__The task__
Below are records to repeat exactly. Omit the pictures from the copy.

[Records from a dataset]
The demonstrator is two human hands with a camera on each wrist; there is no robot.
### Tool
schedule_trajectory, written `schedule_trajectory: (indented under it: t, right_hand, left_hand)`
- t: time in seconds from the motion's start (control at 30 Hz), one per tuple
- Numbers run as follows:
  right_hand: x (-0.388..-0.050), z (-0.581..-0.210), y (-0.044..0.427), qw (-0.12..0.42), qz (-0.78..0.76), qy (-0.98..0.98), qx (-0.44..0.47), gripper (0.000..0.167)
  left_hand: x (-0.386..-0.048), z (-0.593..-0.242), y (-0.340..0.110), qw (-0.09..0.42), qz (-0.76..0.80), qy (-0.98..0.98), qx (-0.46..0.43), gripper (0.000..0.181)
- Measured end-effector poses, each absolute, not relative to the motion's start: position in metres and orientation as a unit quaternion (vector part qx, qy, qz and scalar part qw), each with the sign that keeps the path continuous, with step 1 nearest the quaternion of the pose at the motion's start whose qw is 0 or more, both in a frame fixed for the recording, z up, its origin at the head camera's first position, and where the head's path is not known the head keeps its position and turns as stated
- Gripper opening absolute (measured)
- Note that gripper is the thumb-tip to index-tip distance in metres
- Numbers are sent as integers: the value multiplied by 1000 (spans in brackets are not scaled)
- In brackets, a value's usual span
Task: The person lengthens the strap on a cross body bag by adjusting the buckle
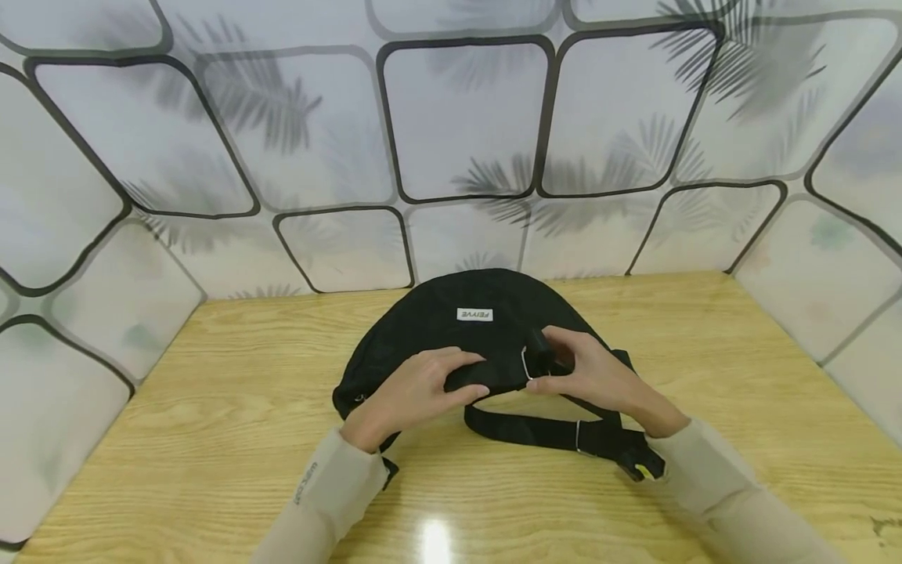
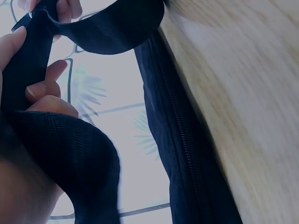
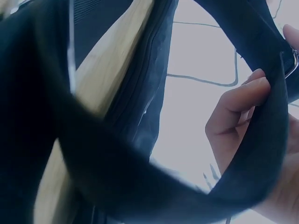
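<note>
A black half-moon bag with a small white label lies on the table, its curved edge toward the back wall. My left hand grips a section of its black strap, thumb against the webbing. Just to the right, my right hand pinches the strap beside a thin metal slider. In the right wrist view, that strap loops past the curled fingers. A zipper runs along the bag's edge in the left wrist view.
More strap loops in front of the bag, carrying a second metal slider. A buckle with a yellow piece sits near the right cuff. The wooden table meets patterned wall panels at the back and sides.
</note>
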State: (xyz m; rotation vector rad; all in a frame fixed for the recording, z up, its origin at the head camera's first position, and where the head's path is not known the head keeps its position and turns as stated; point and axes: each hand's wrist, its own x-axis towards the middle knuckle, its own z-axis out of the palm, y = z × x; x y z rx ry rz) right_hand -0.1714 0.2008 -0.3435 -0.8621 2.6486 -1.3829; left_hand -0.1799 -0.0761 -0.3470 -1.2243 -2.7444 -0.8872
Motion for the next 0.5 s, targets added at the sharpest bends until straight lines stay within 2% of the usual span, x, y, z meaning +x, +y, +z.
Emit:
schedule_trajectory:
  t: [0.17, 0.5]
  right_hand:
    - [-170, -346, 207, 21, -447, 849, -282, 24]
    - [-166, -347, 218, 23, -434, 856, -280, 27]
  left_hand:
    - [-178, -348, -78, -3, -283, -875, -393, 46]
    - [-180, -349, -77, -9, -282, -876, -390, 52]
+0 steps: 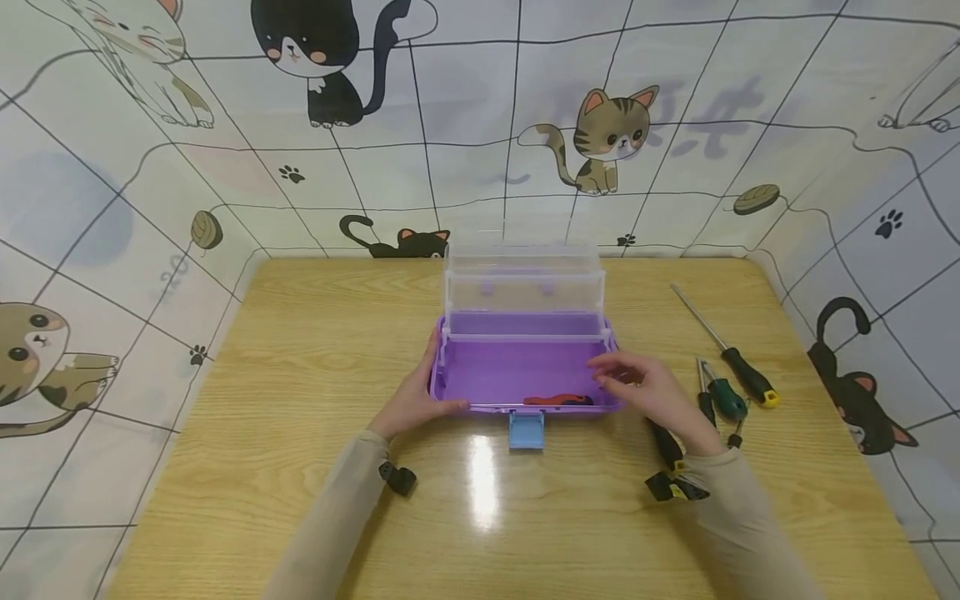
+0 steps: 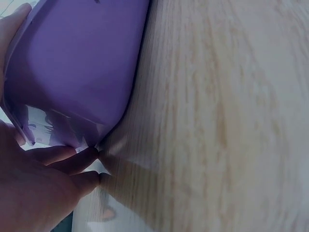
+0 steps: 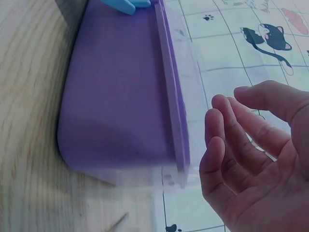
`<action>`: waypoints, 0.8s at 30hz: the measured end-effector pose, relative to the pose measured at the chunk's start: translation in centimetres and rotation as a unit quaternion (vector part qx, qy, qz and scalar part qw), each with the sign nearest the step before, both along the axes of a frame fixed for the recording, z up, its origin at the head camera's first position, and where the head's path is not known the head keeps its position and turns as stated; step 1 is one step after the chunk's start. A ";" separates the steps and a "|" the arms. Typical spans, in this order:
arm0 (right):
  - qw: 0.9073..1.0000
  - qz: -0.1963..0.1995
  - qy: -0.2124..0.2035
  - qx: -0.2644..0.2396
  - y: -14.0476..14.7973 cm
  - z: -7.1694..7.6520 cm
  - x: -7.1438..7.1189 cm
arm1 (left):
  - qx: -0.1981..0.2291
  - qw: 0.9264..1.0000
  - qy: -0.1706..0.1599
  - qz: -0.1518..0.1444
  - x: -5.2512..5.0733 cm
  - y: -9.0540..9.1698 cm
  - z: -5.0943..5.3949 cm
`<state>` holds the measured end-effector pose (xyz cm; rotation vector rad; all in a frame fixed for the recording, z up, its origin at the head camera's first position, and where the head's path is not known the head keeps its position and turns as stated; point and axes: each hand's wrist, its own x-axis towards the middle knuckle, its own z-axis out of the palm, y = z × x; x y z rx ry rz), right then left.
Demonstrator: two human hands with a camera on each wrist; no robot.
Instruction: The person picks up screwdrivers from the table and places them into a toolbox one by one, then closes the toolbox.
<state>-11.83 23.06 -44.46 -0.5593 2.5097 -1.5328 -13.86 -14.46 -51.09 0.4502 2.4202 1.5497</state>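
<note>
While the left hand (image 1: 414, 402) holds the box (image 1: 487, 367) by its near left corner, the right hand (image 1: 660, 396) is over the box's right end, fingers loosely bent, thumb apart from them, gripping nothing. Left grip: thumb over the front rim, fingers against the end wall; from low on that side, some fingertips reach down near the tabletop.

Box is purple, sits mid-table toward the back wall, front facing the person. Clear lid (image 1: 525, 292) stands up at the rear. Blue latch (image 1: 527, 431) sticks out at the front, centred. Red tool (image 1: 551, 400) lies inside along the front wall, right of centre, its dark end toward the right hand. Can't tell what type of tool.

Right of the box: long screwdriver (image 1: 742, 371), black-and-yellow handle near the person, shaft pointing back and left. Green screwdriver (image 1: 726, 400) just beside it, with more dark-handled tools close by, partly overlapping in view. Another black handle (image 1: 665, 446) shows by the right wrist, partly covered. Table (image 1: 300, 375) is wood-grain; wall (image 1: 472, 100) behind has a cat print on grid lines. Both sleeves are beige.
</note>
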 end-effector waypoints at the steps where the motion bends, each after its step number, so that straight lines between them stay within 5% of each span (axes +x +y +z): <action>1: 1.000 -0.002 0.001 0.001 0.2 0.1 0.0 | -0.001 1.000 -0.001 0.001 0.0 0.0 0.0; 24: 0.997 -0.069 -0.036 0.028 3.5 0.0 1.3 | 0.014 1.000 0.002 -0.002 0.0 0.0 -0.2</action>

__Written answer__
The demonstrator is two human hands with a camera on each wrist; there is no robot.
### Tool
schedule_trajectory, written `schedule_trajectory: (indented under it: t, right_hand, left_hand)`
- t: time in seconds from the motion's start (control at 30 Hz), one per tuple
- Numbers run as follows:
  right_hand: x (-0.388..-0.050), z (-0.581..-0.210), y (-0.044..0.427), qw (-0.12..0.42), qz (-0.78..0.76), qy (-0.98..0.98), qx (-0.44..0.47), gripper (0.000..0.167)
  left_hand: x (-0.386..-0.048), z (-0.593..-0.242), y (-0.340..0.110), qw (-0.09..0.42), qz (-0.76..0.80), qy (-0.98..0.98), qx (-0.46..0.43), gripper (0.000..0.181)
- Measured end-effector poses, each absolute, not relative to the motion's start: position in metres and orientation as a unit quaternion (vector part qx, qy, qz and scalar part qw), each with the sign that keeps the path continuous, with step 1 nearest the quaternion of the pose at the motion's start whose qw is 0 or more, both in a frame fixed for the recording, z up, its origin at the head camera's first position, and where the head's path is not known the head keeps its position and turns as stated
- Gripper opening absolute (measured)
- Note that gripper is the thumb-tip to index-tip distance in metres
- Numbers are sent as integers: the value multiplied by 1000 (spans in brackets are not scaled)
- In brackets, a value's usual span
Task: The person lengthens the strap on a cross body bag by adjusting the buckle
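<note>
A black half-moon bag with a small white label lies on the table, its curved edge toward the back wall. My left hand grips a section of its black strap, thumb against the webbing. Just to the right, my right hand pinches the strap beside a thin metal slider. In the right wrist view, that strap loops past the curled fingers. A zipper runs along the bag's edge in the left wrist view.
More strap loops in front of the bag, carrying a second metal slider. A buckle with a yellow piece sits near the right cuff. The wooden table meets patterned wall panels at the back and sides.
</note>
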State: (xyz m; rotation vector rad; all in a frame fixed for the recording, z up, its origin at the head camera's first position, and where the head's path is not known the head keeps its position and turns as stated; point and axes: each hand's wrist, its own x-axis towards the middle knuckle, its own z-axis out of the palm, y = z × x; x y z rx ry rz) right_hand -0.1714 0.2008 -0.3435 -0.8621 2.6486 -1.3829; left_hand -0.1799 -0.0761 -0.3470 -1.2243 -2.7444 -0.8872
Motion for the next 0.5 s, targets added at the sharpest bends until straight lines stay within 2% of the usual span, x, y, z meaning +x, +y, +z.
Emit:
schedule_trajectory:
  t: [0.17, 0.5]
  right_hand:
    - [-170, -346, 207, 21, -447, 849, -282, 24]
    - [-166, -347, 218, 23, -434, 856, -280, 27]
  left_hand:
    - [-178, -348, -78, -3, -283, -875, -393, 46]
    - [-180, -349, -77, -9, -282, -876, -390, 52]
+0 steps: 
+0 steps: 
+0 steps: 
`<action>`: waypoints, 0.8s at 30hz: the measured end-effector pose, relative to the pose measured at the chunk's start: translation in centimetres and rotation as a unit quaternion (vector part qx, qy, qz and scalar part qw), each with the sign nearest the step before, both along the axes of a frame fixed for the recording, z up, its origin at the head camera's first position, and where the head's path is not known the head keeps its position and turns as stated; step 1 is one step after the chunk's start. A ";" separates the steps and a "|" the arms. Typical spans, in this order:
arm0 (right):
  - qw: 0.9073..1.0000
  - qz: -0.1963..0.1995
  - qy: -0.2124..0.2035
  - qx: -0.2644..0.2396
  - y: -14.0476..14.7973 cm
  - z: -7.1694..7.6520 cm
  - x: -7.1438..7.1189 cm
arm1 (left):
  - qx: -0.1981..0.2291
  - qw: 0.9264..1.0000
  - qy: -0.1706..0.1599
  - qz: -0.1518..0.1444
  - x: -5.2512..5.0733 cm
  - y: -9.0540..9.1698 cm
  - z: -5.0943..5.3949 cm
`<state>` holds the measured end-effector pose (xyz cm; rotation vector rad; all in a frame fixed for the recording, z up, its origin at the head camera's first position, and where the head's path is not known the head keeps its position and turns as stated; point and axes: each hand's wrist, its own x-axis towards the middle knuckle, its own z-axis out of the palm, y = z × x; x y z rx ry rz), right then left.
Demonstrator: two human hands with a camera on each wrist; no robot.
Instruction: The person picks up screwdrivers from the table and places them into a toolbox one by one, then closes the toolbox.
<state>-11.83 23.06 -44.46 -0.5593 2.5097 -1.5328 -13.86 -14.46 -51.09 0.4502 2.4202 1.5497</state>
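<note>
While the left hand (image 1: 414, 402) holds the box (image 1: 487, 367) by its near left corner, the right hand (image 1: 660, 396) is over the box's right end, fingers loosely bent, thumb apart from them, gripping nothing. Left grip: thumb over the front rim, fingers against the end wall; from low on that side, some fingertips reach down near the tabletop.

Box is purple, sits mid-table toward the back wall, front facing the person. Clear lid (image 1: 525, 292) stands up at the rear. Blue latch (image 1: 527, 431) sticks out at the front, centred. Red tool (image 1: 551, 400) lies inside along the front wall, right of centre, its dark end toward the right hand. Can't tell what type of tool.

Right of the box: long screwdriver (image 1: 742, 371), black-and-yellow handle near the person, shaft pointing back and left. Green screwdriver (image 1: 726, 400) just beside it, with more dark-handled tools close by, partly overlapping in view. Another black handle (image 1: 665, 446) shows by the right wrist, partly covered. Table (image 1: 300, 375) is wood-grain; wall (image 1: 472, 100) behind has a cat print on grid lines. Both sleeves are beige.
</note>
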 end-effector waypoints at the steps where the motion bends, each after its step number, so that straight lines between them stay within 5% of each span (axes +x +y +z): <action>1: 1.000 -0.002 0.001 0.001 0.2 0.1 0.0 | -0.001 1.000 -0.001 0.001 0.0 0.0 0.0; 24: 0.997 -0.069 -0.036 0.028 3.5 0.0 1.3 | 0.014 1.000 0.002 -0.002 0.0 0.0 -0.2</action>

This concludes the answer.